=== PROVIDED MATERIAL ===
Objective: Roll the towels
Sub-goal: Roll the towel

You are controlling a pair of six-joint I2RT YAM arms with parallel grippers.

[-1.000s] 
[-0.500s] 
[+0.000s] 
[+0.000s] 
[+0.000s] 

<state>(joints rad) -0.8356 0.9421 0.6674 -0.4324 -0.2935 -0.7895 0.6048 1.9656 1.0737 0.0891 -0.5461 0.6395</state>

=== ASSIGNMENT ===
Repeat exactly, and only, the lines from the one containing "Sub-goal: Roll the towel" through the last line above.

=== RESPONSE ===
Sub-goal: Roll the towel

You are controlling a pair of six-joint I2RT YAM arms with parallel grippers.

[-1.000s] 
[-0.500s] 
[+0.000s] 
[+0.000s] 
[+0.000s] 

<state>(joints rad) -0.8356 0.9421 0.6674 -0.4324 -0.2935 -0.7895 0.6048 1.9656 1.0737 0.0891 -0.5461 0.6395</state>

The output for this exercise is complete.